Our data show that this change in the site of gastrulation and endomesoderm specification is the result of moving localized components of the Wnt signaling pathways to the vegetal pole in the last common ancestor of all bilaterians (Supplementary Figure 2). It has been shown experimentally in both cnidarians and ctenophores that moving the zygotic nucleus from the animal pole to an ectopic site completely re-specifies the oral-aboral axis (6, 15), and in two cnidarians the βcatenin stabilizing protein Dsh is associated with the female pronucleus prior to first cleavage (12). This shows that, unlike most bilaterians, in which the definitive embryonic (animal-vegetal) and organismal axial properties are stablley established maternally, in ctenophores and cnidarians, the relationship between the AV axis and the axial properties of the embryo only establish the position of the selective activation of Wnt/PCP and cWnt signaling through localized components of the Wnt signaling pathways.
A molecular asymmetry present in the unicellular last common ancestor of metazoans was co-opted as a scaffold to localize maternal Wnt pathway components regulating germ layer segregation and gastrulation to the animal pole in non-bilaterians. This scaffold was moved to the vegetal pole in the in the urbilaterian, triggering extensive body plan radiation in the bilaterian clade.

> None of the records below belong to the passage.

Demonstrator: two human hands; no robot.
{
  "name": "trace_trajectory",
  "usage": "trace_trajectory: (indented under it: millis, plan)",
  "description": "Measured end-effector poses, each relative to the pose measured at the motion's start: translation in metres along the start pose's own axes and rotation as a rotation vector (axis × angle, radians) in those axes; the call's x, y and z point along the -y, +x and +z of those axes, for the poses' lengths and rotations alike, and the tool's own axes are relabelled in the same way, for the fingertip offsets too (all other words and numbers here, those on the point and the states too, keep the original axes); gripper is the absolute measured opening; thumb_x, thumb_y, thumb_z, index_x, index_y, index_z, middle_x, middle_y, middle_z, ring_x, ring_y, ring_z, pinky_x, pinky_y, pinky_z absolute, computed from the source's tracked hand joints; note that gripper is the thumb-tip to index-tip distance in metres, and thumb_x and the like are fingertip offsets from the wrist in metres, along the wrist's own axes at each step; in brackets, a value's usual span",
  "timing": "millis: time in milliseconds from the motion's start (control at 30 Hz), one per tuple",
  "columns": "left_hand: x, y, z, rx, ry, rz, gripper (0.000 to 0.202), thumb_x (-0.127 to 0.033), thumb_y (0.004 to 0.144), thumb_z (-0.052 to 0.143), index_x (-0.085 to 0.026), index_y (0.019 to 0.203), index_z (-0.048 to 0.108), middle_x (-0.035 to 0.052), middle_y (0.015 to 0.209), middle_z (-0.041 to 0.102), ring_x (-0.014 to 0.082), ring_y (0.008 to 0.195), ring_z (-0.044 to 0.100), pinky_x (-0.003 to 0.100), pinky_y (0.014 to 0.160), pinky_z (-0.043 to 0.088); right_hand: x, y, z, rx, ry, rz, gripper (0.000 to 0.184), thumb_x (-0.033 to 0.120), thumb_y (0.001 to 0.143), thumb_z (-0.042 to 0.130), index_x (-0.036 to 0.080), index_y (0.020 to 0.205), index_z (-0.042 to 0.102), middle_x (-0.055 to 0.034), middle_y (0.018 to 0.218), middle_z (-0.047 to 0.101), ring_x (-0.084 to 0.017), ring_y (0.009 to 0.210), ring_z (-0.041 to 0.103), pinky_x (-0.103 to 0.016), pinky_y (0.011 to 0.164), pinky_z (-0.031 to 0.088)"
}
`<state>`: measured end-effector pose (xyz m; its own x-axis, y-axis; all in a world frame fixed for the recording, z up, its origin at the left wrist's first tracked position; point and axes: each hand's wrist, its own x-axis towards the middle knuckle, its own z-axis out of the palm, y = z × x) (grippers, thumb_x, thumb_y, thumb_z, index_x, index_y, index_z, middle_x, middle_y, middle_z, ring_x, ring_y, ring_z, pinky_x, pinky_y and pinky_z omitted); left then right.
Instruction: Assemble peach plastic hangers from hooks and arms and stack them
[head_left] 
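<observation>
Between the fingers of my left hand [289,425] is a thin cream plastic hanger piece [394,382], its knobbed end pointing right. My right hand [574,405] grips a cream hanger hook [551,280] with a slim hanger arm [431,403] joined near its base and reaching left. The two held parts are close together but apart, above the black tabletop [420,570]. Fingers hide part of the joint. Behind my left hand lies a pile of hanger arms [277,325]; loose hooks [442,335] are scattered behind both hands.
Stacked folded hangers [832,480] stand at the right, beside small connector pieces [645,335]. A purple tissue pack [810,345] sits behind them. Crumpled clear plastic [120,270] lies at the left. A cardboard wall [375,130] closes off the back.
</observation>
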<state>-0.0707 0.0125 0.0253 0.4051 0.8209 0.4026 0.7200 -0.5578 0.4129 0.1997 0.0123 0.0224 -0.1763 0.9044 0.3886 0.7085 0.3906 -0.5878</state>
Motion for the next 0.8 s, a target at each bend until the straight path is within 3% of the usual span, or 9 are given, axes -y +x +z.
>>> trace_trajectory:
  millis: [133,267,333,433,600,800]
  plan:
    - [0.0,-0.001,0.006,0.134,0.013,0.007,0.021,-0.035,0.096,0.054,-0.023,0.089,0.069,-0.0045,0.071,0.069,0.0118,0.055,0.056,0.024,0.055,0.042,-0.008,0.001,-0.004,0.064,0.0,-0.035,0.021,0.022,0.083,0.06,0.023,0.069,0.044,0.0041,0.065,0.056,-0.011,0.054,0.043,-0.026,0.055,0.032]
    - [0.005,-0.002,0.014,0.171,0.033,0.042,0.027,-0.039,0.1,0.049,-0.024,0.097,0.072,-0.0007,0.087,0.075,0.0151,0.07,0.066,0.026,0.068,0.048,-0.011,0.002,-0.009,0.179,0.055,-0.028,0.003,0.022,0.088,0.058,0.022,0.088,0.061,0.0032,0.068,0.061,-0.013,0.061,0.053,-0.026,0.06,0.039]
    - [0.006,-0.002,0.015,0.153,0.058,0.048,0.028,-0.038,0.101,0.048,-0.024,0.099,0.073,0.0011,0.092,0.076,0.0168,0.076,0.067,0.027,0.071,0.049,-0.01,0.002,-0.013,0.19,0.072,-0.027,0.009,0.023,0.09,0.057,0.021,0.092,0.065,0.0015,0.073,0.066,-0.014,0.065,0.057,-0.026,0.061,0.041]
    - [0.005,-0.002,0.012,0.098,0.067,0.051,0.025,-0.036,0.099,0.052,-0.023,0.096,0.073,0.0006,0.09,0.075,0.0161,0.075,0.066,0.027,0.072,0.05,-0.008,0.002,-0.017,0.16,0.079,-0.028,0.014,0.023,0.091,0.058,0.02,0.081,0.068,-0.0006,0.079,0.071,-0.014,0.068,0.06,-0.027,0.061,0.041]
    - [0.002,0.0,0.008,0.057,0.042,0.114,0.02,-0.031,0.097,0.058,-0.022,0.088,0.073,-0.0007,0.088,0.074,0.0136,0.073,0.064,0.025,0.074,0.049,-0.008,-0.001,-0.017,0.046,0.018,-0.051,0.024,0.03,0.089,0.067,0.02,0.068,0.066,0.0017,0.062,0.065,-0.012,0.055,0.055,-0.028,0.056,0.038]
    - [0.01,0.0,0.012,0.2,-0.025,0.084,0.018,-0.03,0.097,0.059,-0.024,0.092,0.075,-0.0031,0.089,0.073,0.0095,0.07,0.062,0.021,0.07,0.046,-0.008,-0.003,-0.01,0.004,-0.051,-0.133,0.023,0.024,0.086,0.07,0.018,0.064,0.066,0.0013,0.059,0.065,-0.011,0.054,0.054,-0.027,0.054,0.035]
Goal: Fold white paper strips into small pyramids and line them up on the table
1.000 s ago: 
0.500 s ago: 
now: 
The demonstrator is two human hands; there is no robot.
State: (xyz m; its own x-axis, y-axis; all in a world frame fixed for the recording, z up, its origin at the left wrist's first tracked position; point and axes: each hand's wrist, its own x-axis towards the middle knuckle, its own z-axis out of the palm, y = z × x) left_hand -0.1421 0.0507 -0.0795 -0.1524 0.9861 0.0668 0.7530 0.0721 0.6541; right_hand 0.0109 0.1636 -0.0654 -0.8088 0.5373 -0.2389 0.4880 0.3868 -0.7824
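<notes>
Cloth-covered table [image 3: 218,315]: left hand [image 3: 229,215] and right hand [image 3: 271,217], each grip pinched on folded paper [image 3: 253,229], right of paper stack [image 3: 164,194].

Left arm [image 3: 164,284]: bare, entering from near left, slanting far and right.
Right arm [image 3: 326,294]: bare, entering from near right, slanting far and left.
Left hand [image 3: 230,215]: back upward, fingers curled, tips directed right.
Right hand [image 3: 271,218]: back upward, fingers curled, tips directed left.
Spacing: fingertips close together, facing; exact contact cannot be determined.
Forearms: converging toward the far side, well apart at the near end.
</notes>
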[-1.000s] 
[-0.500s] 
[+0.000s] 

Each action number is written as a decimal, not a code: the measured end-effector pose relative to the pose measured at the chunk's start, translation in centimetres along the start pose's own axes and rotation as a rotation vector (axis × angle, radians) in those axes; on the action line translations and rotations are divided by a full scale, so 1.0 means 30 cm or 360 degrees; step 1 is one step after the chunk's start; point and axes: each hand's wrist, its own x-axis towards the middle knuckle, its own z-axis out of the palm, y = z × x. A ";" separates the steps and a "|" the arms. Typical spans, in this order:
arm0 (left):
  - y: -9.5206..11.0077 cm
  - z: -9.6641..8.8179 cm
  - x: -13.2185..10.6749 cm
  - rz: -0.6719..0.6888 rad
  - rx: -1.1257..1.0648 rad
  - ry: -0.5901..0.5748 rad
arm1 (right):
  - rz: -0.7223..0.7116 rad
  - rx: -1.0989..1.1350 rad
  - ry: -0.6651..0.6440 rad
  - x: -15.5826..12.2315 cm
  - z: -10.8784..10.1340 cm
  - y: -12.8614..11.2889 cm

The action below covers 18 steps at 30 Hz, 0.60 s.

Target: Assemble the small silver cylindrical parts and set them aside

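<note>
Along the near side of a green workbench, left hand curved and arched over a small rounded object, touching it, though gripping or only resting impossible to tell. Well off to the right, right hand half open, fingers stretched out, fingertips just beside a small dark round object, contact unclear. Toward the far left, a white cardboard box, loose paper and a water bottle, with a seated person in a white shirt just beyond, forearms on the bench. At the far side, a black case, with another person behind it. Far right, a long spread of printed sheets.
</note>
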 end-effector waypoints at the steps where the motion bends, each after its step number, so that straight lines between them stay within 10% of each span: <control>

These data provide a plausible mechanism for the change in the site of gastrulation from the animal pole in cnidarians (and ctenophores?) to the vegetal pole in bilaterians (Supplementary Figure 2). The selective activation of cWnt and the module of endomesodermal gene expression that is downstream of βcatenin/Tcf (5, 14) generates endomesodermal fates at the vegetal pole. This change in the site of gastrulation released, arguably the largest developmental constraint in metazoan evolution by spatially separating endomesodermal fates to the vegetal pole from oral/neural fates derived from derivatives of the animal pole and paved the way for the diversification (e.g. cephalization) of the bilaterian nervous system.